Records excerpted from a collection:
== Segment start ==
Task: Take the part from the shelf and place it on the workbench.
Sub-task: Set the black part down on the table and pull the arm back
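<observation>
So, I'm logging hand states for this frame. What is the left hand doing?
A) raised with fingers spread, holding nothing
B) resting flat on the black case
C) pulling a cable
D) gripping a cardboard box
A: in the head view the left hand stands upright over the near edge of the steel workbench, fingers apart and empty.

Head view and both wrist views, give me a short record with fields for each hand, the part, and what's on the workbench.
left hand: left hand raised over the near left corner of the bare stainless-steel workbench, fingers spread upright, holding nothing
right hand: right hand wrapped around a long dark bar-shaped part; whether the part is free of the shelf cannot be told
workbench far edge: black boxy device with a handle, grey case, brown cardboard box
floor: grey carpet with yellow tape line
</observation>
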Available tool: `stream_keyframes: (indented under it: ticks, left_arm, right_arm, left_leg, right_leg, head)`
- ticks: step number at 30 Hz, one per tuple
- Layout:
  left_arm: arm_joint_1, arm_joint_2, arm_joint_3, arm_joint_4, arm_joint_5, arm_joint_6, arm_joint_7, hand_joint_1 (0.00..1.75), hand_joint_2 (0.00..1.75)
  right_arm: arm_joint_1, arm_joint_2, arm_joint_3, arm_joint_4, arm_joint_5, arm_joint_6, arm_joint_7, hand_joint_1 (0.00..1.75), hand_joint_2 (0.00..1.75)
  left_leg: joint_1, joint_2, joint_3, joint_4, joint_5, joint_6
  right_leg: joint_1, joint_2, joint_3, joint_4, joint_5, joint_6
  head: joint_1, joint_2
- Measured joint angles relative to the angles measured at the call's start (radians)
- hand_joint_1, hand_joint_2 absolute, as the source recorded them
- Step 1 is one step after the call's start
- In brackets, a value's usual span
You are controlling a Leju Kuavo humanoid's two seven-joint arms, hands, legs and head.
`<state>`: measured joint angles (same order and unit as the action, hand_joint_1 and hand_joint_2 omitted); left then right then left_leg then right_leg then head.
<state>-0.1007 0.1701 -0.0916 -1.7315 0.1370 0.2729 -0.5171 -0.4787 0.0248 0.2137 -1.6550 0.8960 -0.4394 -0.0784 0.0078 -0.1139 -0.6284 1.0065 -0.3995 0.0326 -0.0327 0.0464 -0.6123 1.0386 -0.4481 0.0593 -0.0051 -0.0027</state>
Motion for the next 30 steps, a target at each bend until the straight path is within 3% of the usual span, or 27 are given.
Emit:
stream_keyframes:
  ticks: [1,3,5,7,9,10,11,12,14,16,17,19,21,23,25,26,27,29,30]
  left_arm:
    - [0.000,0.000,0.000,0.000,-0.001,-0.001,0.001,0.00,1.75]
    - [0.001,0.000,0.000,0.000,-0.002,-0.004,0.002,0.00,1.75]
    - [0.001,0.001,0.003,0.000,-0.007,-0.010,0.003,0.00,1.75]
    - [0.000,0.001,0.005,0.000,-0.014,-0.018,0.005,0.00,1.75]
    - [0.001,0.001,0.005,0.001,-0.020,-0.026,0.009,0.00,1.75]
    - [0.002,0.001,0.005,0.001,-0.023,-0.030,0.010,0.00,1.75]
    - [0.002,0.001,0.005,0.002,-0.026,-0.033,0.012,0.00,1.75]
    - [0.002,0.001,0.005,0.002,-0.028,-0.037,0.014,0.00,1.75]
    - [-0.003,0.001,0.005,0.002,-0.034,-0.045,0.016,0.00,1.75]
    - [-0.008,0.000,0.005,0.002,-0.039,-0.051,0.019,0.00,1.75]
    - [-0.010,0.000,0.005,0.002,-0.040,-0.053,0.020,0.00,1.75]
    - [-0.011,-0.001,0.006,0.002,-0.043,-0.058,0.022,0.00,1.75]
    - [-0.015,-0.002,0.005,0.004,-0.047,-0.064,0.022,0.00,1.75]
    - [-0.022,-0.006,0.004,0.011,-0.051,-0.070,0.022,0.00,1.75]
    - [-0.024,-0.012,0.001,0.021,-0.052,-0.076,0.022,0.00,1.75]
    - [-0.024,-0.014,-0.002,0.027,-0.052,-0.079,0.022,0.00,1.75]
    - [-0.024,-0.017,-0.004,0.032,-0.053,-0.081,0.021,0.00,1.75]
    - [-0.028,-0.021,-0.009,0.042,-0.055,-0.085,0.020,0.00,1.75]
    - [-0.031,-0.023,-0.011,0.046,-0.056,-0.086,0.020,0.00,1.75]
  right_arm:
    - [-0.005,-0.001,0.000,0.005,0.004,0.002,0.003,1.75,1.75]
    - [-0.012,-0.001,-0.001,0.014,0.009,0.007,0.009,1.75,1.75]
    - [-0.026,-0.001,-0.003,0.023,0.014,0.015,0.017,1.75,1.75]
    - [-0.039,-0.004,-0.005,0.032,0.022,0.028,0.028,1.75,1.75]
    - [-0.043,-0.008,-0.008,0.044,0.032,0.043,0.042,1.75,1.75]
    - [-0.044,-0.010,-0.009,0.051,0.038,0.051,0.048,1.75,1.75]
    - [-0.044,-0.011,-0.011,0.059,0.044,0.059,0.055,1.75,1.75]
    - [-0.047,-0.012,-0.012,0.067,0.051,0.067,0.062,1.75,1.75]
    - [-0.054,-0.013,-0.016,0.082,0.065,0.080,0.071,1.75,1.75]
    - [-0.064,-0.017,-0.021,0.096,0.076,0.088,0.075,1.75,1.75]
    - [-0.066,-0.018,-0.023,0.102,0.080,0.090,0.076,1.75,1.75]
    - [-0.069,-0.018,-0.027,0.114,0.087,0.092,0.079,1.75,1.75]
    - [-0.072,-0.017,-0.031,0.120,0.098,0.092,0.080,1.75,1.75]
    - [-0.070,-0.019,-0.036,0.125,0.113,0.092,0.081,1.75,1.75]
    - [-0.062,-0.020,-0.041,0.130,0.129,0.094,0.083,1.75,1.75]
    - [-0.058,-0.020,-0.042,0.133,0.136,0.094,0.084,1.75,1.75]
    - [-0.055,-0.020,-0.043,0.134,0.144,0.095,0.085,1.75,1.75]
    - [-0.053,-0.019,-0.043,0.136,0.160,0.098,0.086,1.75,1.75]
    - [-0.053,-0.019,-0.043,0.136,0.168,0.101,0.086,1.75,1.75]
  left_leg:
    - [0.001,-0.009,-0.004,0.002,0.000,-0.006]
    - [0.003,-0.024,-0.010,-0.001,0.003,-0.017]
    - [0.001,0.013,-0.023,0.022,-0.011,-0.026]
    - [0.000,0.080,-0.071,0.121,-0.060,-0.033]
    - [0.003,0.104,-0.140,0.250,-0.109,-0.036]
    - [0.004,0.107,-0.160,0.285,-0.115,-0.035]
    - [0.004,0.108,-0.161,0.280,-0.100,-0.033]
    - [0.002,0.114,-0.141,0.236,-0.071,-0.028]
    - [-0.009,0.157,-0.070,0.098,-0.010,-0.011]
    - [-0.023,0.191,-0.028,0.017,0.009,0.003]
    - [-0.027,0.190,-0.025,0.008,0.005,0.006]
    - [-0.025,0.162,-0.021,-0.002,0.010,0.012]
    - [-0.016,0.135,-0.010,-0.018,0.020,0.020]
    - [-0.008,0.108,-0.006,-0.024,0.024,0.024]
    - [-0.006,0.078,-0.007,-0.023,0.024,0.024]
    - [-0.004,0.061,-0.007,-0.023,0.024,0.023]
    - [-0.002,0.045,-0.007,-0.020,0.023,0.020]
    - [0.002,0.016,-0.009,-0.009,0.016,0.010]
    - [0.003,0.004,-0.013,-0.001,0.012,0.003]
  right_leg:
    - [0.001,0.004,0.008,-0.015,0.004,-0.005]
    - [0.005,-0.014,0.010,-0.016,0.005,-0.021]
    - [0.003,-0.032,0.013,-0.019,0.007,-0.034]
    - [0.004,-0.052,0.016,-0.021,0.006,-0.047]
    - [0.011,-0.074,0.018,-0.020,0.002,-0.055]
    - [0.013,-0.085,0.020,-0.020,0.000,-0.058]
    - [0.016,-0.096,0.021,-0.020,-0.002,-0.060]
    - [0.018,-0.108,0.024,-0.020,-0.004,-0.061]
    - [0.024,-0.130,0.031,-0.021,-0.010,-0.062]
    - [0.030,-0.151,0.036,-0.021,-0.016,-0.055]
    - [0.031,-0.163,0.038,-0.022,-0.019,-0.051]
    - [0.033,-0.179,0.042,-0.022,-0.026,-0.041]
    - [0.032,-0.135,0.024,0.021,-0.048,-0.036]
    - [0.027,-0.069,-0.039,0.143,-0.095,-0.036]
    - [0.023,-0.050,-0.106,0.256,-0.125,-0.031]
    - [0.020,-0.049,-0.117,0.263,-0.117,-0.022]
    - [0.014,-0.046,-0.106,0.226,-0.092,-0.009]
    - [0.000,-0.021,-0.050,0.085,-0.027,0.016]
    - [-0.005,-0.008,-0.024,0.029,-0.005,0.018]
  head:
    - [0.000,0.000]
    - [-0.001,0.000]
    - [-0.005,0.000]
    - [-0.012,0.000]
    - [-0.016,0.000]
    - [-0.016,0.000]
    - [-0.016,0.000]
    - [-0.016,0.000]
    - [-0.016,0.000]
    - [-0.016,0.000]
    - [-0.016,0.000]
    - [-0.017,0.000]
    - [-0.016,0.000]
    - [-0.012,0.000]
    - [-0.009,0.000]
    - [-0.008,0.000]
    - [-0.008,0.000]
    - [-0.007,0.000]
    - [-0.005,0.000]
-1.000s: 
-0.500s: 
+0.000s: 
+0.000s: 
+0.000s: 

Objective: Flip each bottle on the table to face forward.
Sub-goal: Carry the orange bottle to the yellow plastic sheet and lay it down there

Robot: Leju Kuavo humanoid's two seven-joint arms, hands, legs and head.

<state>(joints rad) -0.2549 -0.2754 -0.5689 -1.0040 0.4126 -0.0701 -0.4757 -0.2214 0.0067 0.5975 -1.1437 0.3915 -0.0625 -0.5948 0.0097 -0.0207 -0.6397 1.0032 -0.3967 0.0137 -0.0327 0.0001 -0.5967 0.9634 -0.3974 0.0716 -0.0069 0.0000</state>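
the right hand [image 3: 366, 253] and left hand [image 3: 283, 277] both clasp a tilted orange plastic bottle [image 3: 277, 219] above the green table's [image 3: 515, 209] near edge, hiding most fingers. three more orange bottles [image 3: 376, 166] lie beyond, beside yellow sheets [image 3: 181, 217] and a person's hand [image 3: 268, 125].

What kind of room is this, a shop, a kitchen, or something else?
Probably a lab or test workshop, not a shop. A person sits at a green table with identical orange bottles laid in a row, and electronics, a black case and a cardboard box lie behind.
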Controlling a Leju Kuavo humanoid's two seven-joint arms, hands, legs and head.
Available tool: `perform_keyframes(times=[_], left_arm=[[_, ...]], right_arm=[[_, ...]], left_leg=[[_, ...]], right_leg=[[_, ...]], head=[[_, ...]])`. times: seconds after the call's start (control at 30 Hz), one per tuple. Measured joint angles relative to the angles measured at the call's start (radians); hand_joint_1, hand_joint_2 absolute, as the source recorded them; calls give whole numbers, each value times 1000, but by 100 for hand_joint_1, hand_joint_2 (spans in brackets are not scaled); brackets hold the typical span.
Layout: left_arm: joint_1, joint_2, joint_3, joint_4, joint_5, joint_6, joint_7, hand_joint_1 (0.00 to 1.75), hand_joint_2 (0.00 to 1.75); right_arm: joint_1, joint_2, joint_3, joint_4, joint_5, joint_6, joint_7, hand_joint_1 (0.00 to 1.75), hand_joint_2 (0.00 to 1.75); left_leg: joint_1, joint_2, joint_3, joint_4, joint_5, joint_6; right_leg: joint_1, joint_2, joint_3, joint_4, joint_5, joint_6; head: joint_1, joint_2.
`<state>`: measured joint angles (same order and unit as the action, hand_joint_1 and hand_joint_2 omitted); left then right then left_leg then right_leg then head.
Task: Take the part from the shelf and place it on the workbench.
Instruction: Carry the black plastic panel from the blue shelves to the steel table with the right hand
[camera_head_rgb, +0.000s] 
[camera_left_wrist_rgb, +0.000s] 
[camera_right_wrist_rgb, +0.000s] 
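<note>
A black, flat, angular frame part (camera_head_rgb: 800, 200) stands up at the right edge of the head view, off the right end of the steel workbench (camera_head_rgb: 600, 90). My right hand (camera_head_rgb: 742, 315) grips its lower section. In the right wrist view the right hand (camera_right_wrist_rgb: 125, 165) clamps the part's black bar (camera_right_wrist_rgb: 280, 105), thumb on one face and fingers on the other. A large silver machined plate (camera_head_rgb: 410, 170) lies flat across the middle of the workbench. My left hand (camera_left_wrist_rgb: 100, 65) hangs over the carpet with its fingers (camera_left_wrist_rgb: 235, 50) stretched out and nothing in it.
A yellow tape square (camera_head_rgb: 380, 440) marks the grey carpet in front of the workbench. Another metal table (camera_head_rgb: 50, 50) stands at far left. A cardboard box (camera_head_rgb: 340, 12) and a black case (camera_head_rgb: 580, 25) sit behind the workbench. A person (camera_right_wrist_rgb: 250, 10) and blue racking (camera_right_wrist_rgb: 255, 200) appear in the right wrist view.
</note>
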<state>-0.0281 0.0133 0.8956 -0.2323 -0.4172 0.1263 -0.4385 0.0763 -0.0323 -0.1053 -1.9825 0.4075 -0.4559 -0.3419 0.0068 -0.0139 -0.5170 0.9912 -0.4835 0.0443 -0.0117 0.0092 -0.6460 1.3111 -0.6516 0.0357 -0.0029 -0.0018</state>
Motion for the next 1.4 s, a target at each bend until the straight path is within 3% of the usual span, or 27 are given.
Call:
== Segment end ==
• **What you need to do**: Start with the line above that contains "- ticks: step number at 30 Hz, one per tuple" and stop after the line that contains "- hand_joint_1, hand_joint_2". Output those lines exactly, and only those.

• **Solution to the exercise**:
- ticks: step number at 30 Hz, one per tuple
- Layout:
  left_arm: arm_joint_1, arm_joint_2, arm_joint_3, arm_joint_4, arm_joint_5, arm_joint_6, arm_joint_7, hand_joint_1 (0.00..1.75), hand_joint_2 (0.00..1.75)
  right_arm: arm_joint_1, arm_joint_2, arm_joint_3, arm_joint_4, arm_joint_5, arm_joint_6, arm_joint_7, hand_joint_1 (0.00..1.75), hand_joint_2 (0.00..1.75)
  left_leg: joint_1, joint_2, joint_3, joint_4, joint_5, joint_6
  right_leg: joint_1, joint_2, joint_3, joint_4, joint_5, joint_6
  head: joint_1, joint_2
- Measured joint angles relative to the angles measured at the call's start (radians)
- hand_joint_1, hand_joint_2 absolute, as the source recorded them

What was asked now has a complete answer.